> **Exercise**
Count the lines in the records beneath this task that contain the string "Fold", then give the count by itself.

╭─ Records shown

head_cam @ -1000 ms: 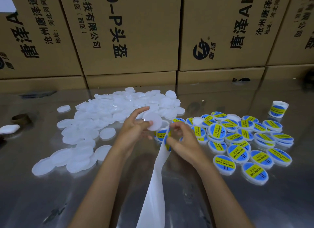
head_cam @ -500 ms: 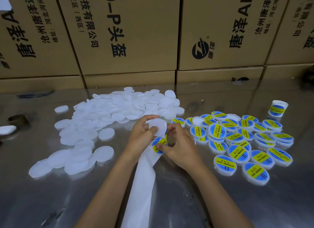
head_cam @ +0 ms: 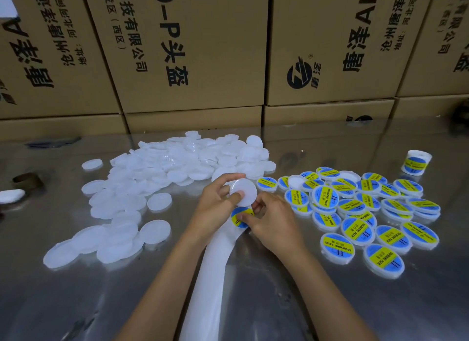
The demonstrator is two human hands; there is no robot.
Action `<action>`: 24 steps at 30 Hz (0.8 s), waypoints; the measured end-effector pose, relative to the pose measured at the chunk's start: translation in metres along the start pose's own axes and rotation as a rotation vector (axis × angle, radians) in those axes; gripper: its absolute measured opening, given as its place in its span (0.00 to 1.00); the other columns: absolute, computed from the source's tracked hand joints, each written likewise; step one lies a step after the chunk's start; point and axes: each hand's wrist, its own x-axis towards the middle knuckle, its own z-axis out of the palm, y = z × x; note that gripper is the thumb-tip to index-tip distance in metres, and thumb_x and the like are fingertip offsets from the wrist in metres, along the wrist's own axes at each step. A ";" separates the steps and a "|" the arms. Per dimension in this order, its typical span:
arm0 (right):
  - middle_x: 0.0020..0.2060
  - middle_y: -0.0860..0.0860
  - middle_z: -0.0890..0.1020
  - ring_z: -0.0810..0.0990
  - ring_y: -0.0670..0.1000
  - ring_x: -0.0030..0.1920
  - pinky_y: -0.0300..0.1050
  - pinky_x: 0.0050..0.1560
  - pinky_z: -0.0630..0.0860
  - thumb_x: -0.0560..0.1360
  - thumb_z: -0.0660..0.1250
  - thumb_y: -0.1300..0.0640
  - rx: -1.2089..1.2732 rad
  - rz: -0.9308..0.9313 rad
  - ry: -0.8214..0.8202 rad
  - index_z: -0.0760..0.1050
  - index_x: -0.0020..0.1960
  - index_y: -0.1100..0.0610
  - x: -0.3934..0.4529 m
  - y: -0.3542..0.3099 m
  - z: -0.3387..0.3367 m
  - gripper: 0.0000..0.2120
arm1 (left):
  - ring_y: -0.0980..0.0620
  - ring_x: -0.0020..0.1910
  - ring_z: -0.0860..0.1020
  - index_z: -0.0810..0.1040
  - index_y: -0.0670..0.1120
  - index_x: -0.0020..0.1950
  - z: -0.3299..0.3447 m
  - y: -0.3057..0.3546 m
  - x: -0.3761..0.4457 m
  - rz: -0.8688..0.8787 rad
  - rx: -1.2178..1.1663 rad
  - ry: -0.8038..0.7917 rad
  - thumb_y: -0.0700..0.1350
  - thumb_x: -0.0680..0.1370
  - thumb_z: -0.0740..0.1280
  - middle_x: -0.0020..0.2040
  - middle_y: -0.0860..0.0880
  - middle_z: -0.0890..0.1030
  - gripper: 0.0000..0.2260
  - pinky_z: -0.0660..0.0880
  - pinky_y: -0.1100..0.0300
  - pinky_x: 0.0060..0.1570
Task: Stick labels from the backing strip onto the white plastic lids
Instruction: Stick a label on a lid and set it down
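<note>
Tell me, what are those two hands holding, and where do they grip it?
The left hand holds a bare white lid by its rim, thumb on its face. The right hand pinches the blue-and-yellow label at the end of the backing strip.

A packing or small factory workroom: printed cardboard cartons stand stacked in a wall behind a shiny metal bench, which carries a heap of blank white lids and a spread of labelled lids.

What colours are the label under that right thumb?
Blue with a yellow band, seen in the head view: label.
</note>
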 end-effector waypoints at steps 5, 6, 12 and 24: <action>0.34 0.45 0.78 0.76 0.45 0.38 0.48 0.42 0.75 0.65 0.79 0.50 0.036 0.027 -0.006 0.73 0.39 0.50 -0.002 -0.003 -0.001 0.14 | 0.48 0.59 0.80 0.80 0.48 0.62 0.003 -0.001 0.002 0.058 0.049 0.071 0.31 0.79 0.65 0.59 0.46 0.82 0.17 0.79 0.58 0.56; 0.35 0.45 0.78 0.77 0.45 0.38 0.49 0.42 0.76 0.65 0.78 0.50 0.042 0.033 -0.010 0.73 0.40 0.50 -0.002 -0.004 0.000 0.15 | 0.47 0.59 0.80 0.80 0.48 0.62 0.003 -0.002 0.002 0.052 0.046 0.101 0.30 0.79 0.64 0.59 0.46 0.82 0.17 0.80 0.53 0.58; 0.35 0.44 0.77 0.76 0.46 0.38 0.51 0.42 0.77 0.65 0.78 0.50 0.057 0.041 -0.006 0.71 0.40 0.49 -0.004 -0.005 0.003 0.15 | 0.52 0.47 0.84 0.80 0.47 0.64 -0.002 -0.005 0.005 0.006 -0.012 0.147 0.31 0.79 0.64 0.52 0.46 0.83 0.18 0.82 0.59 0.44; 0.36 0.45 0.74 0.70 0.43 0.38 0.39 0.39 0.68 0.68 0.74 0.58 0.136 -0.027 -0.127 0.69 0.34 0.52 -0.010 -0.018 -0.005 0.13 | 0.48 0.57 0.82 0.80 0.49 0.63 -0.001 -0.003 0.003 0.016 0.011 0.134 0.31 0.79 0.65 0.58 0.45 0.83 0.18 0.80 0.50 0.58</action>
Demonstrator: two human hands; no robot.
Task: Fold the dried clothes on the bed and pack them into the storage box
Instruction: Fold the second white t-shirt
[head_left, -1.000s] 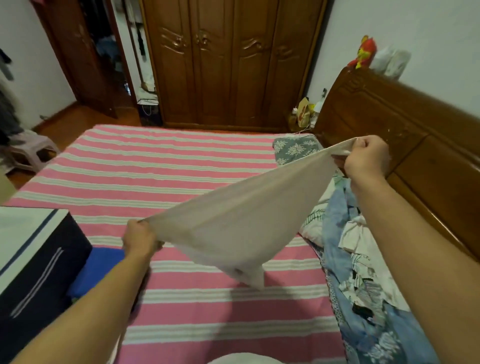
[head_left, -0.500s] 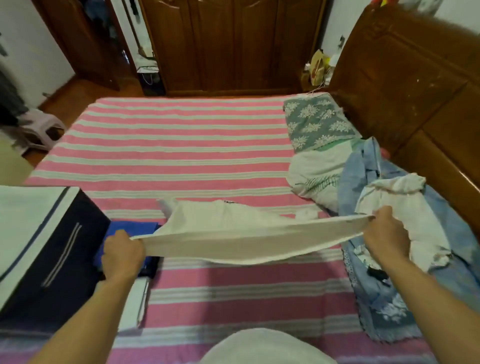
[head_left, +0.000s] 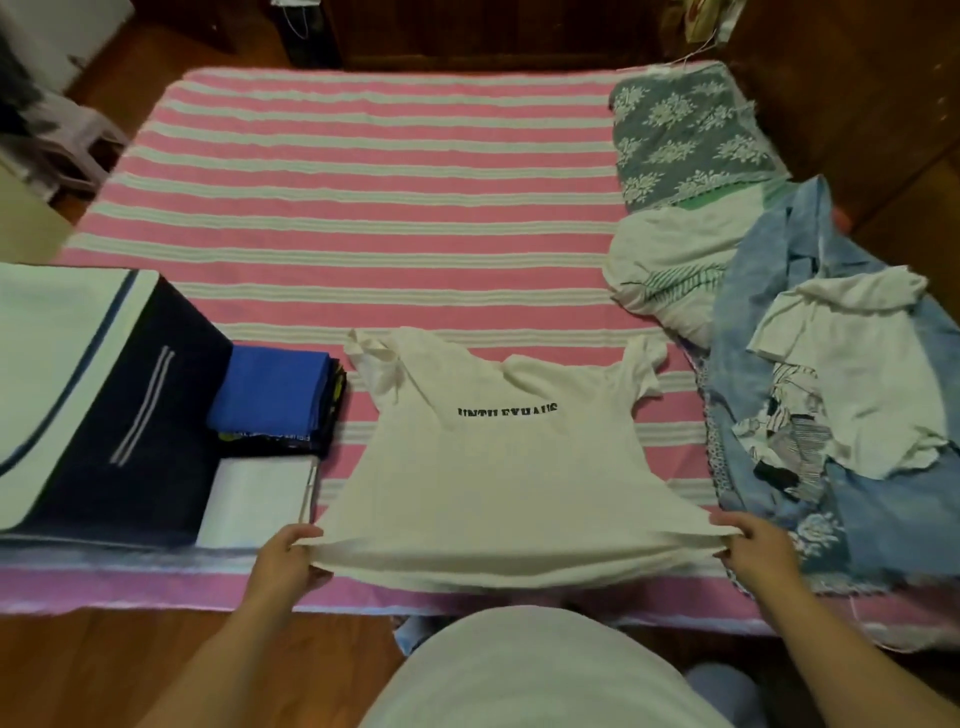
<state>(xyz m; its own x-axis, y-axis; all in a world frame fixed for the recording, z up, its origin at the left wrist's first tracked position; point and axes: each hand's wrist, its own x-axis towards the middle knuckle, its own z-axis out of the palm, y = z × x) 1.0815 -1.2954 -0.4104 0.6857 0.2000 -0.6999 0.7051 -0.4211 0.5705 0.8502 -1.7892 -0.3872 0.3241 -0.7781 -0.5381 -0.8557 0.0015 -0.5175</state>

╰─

> **Exercise result**
2